10 Books Elon Musk Recommends for Success
In this article, we are going to discuss books Elon Musk recommends on Twitter for everyone to read.
Let’s delve into the fascinating world of Elon Musk, the brilliant mind behind some of today’s most innovative businesses, and the unconventional entrepreneur he is. Did you know that Elon Musk, who is well-known for his enormous drive and brilliant ideas, also has a hidden fondness for literature?
True enough. Behind the scenes at SpaceX, Tesla, Neuralink, and The Boring Company is an avid reader who is confident in the transformative potential of education.
It’s nice to know that in this age of 140-character tweets and soundbites, even a visionary like Elon Musk can find peace and inspiration in the written word. His varied interests and unquenchable curiosity are reflected in his wide-ranging reading preferences, which range from science fiction classics to biographies and textbooks.
Musk’s passion for books is more than a hobby; it’s a source of inspiration for his innovative business strategies.
Musk credits science fiction as a major inspiration for his ideas. He became engrossed in the works of Isaac Asimov, Robert Heinlein, and Arthur C. Clarke as a young lad in South Africa. Musk was inspired to make science fiction become reality after reading stories about space travel, AI, and parallel universes.
In reality, the goal of making humans an interplanetary species was anchored in the pages of his favorite science fiction novels, and this aspiration served as the inspiration for SpaceX’s founding objective.

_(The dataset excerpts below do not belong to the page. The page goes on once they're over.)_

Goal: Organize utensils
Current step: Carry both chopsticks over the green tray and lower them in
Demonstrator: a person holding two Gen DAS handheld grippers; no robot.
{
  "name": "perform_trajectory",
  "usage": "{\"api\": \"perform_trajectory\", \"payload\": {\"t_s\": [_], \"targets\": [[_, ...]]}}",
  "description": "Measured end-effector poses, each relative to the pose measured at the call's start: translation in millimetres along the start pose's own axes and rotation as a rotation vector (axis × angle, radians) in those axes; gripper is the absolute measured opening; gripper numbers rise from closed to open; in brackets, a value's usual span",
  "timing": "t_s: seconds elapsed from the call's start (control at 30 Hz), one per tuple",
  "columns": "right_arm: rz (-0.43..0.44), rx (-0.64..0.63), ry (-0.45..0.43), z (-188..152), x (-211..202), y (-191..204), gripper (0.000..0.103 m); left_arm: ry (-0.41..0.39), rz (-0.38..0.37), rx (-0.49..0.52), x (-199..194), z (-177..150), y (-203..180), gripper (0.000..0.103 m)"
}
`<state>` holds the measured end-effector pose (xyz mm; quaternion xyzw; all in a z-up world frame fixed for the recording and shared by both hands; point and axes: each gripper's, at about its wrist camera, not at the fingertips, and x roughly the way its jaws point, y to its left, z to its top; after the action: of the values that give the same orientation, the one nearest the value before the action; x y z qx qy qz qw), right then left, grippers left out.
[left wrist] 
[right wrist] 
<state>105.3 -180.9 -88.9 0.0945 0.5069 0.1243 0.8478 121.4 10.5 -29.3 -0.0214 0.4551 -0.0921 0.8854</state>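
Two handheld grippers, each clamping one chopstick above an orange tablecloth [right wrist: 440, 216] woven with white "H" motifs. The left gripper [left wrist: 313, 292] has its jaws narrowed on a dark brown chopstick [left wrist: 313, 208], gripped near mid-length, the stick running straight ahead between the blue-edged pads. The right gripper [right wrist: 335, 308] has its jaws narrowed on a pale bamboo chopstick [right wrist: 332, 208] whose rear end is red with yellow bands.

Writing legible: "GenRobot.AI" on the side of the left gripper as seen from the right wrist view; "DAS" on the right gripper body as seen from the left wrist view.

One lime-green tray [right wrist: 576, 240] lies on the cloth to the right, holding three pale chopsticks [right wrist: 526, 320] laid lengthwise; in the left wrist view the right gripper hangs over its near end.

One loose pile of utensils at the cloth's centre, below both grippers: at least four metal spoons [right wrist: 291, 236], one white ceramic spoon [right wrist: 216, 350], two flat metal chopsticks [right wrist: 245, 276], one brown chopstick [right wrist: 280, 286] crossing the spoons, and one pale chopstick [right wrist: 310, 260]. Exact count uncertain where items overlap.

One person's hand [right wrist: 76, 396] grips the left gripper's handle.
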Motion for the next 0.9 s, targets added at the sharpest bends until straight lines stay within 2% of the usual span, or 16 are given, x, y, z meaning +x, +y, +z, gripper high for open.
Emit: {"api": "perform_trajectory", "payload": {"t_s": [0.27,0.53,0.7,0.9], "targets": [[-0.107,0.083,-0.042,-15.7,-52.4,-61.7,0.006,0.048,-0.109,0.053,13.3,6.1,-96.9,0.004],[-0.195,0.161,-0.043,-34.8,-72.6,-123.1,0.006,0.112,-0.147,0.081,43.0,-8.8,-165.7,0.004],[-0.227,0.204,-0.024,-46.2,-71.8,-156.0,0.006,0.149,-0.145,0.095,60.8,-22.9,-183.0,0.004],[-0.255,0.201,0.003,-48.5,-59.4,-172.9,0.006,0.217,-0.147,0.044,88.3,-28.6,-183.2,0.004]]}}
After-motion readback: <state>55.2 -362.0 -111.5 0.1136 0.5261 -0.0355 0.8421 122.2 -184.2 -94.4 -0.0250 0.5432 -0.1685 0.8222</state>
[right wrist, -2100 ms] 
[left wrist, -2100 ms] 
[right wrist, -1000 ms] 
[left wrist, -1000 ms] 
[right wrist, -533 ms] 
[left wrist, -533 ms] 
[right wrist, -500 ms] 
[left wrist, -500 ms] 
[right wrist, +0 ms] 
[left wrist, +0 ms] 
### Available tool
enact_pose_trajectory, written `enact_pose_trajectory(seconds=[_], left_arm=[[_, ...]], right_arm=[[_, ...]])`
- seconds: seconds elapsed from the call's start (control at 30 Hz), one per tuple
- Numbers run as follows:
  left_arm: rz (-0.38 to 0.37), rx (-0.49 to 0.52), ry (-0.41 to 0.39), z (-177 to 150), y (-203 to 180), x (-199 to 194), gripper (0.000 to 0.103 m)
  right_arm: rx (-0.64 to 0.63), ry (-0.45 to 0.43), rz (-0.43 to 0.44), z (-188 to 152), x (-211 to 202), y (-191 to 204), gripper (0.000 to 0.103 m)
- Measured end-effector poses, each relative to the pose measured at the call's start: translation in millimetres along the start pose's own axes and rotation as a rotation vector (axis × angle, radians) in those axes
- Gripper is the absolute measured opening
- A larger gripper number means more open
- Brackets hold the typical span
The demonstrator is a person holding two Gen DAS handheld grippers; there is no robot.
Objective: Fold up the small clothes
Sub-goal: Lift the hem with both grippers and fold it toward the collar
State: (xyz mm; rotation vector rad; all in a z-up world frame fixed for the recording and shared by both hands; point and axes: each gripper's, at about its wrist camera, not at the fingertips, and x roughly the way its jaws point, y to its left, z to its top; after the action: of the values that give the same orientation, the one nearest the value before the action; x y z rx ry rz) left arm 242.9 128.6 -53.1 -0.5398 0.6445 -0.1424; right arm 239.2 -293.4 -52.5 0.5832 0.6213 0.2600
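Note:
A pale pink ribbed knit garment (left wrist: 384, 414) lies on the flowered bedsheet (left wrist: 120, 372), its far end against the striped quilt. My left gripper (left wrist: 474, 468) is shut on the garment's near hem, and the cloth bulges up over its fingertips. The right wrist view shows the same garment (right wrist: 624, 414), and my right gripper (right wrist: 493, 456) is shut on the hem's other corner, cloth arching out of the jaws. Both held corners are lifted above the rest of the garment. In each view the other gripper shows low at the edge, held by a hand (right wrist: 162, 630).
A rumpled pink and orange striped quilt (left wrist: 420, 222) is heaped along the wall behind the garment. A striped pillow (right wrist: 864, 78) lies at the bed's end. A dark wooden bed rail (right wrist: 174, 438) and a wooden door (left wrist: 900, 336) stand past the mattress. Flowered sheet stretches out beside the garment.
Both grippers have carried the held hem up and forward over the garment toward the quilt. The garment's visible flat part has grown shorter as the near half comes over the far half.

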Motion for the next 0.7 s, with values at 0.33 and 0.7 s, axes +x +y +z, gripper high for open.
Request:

The science fiction genre isn’t the only thing Musk reads, though. He recognizes the importance of considering alternative points of view and avidly reads books that do so. He has learned a lot from biographies of famous people like Benjamin Franklin and Albert Einstein about their methods of thinking, work ethics, and ability to solve problems.
By reading about their lives, he is able to internalize the essence of their brilliance and incorporate it into his own endeavors.
Musk isn’t content to sit on his expertise laurels and thinks everyone should contribute to furthering human knowledge. The Tesla reading list, a compilation of literature he thought were crucial for anyone thinking about humanity’s future, was released under his name in 2015.
The varied topics on this list vary from economics and history to AI and renewable energy. Musk’s goal in compiling and recommending these works is to encourage readers to believe in the potential of ideas and to take action in pursuit of their own life-changing goals.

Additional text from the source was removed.